Work to complete: Set down each line of the data exactly, but not the pictures.

Data segment:

**********

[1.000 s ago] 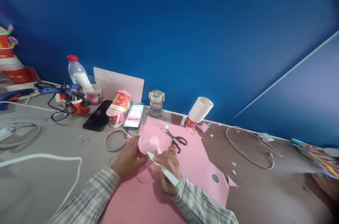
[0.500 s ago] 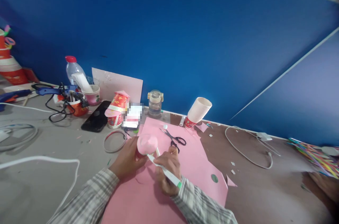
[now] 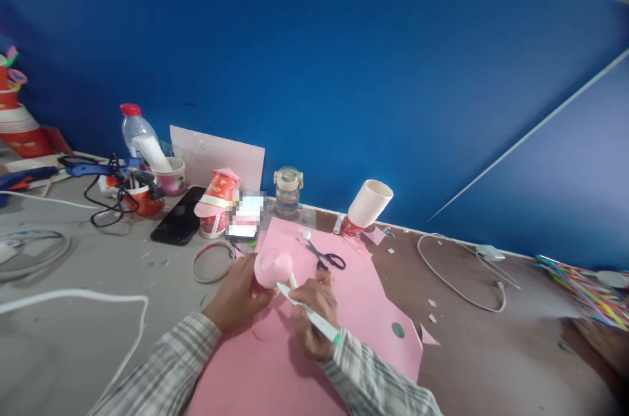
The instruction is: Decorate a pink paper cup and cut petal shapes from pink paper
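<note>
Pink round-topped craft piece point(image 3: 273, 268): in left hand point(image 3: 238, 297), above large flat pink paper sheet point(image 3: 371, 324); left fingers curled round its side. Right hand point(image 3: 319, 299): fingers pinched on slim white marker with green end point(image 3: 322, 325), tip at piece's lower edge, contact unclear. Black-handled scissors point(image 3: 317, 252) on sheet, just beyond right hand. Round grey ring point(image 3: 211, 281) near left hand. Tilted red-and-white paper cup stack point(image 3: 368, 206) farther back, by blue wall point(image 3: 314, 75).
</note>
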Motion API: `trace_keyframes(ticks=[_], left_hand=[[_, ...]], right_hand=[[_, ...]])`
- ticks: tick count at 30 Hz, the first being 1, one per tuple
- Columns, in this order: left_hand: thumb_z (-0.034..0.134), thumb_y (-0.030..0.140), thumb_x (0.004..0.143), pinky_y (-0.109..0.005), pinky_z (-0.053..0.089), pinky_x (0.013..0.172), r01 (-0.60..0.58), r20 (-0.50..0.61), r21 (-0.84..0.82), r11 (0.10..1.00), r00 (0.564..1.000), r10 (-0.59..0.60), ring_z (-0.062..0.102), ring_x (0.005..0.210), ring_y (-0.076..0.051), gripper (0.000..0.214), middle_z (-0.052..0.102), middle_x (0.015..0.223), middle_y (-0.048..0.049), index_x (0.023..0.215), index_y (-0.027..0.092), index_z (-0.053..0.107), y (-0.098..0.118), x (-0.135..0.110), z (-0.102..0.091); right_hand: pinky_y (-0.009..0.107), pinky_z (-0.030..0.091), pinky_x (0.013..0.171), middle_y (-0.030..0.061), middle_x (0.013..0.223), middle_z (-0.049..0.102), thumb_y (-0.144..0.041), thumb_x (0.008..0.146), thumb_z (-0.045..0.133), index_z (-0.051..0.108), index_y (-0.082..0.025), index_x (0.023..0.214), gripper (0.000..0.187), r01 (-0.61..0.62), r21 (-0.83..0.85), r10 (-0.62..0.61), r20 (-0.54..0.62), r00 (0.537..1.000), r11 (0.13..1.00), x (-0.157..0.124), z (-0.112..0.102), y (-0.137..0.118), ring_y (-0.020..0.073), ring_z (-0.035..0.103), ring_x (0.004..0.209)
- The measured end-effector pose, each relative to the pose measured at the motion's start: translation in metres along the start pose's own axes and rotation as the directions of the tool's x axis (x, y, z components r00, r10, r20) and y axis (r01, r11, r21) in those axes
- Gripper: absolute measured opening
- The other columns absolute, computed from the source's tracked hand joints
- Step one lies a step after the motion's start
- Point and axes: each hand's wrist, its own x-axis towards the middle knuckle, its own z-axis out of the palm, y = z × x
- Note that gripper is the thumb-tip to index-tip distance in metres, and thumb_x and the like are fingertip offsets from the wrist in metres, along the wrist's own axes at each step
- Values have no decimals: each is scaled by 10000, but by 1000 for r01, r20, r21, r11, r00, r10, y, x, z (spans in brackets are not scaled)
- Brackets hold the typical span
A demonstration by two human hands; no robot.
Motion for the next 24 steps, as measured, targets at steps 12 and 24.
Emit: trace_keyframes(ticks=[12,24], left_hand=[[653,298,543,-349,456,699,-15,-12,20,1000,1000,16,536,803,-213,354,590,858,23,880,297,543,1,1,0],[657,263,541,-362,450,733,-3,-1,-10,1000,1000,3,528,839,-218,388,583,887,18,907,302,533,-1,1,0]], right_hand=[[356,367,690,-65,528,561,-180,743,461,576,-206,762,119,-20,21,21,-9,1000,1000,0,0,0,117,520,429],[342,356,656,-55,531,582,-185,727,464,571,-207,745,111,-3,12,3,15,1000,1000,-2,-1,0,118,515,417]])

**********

Your response:
[1.000 s ago] 
[0.500 s ago] 
[now] 
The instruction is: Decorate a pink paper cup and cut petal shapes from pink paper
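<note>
Pink round-topped craft piece point(image 3: 273, 268): in left hand point(image 3: 238, 297), above large flat pink paper sheet point(image 3: 371, 324); left fingers curled round its side. Right hand point(image 3: 319, 299): fingers pinched on slim white marker with green end point(image 3: 322, 325), tip at piece's lower edge, contact unclear. Black-handled scissors point(image 3: 317, 252) on sheet, just beyond right hand. Round grey ring point(image 3: 211, 281) near left hand. Tilted red-and-white paper cup stack point(image 3: 368, 206) farther back, by blue wall point(image 3: 314, 75).
</note>
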Motion API: `trace_keyframes(ticks=[_], left_hand=[[_, ...]], right_hand=[[_, ...]])`
- ticks: tick count at 30 Hz, the first being 1, one per tuple
- Columns, in this order: left_hand: thumb_z (-0.034..0.134), thumb_y (-0.030..0.140), thumb_x (0.004..0.143), pinky_y (-0.109..0.005), pinky_z (-0.053..0.089), pinky_x (0.013..0.172), r01 (-0.60..0.58), r20 (-0.50..0.61), r21 (-0.84..0.82), r11 (0.10..1.00), r00 (0.564..1.000), r10 (-0.59..0.60), ring_z (-0.062..0.102), ring_x (0.005..0.210), ring_y (-0.076..0.051), gripper (0.000..0.214), middle_z (-0.052..0.102), middle_x (0.015..0.223), middle_y (-0.048..0.049), index_x (0.023..0.215), index_y (-0.027..0.092), index_z (-0.053..0.107), y (-0.098..0.118), x (-0.135..0.110), z (-0.102..0.091); right_hand: pinky_y (-0.009..0.107), pinky_z (-0.030..0.091), pinky_x (0.013..0.171), middle_y (-0.030..0.061), middle_x (0.013..0.223), middle_z (-0.049..0.102), thumb_y (-0.144..0.041), thumb_x (0.008..0.146), thumb_z (-0.045..0.133), index_z (-0.051..0.108), index_y (-0.082..0.025), index_x (0.023..0.214), gripper (0.000..0.187), r01 (-0.61..0.62), r21 (-0.83..0.85), r10 (-0.62..0.61), r20 (-0.54..0.62), r00 (0.537..1.000), r11 (0.13..1.00), x (-0.157..0.124), z (-0.112..0.102), y (-0.137..0.118), ring_y (-0.020..0.073), ring_z (-0.035..0.103), ring_x (0.004..0.209)
- The measured end-effector pose, each relative to the pose measured at the motion's start: translation in metres along the start pose's own axes and rotation as the directions of the tool's x axis (x, y, z components r00, r10, r20) and y axis (r01, r11, r21) in those axes
- Gripper: absolute measured opening
- The other columns absolute, computed from the source's tracked hand joints
- Step one lies a step after the motion's start
- Point and axes: each hand's wrist, its own x-axis towards the middle knuckle, its own z-axis out of the palm, y = z × x
- Note that gripper is the thumb-tip to index-tip distance in metres, and thumb_x and the like are fingertip offsets from the wrist in metres, along the wrist's own axes at each step
- Values have no decimals: each is scaled by 10000, but by 1000 for r01, r20, r21, r11, r00, r10, y, x, z (spans in brackets are not scaled)
- Brackets hold the typical span
A demonstration by two human hands; no robot.
Motion for the next 24 steps, as measured, targets at steps 12 and 24.
Emit: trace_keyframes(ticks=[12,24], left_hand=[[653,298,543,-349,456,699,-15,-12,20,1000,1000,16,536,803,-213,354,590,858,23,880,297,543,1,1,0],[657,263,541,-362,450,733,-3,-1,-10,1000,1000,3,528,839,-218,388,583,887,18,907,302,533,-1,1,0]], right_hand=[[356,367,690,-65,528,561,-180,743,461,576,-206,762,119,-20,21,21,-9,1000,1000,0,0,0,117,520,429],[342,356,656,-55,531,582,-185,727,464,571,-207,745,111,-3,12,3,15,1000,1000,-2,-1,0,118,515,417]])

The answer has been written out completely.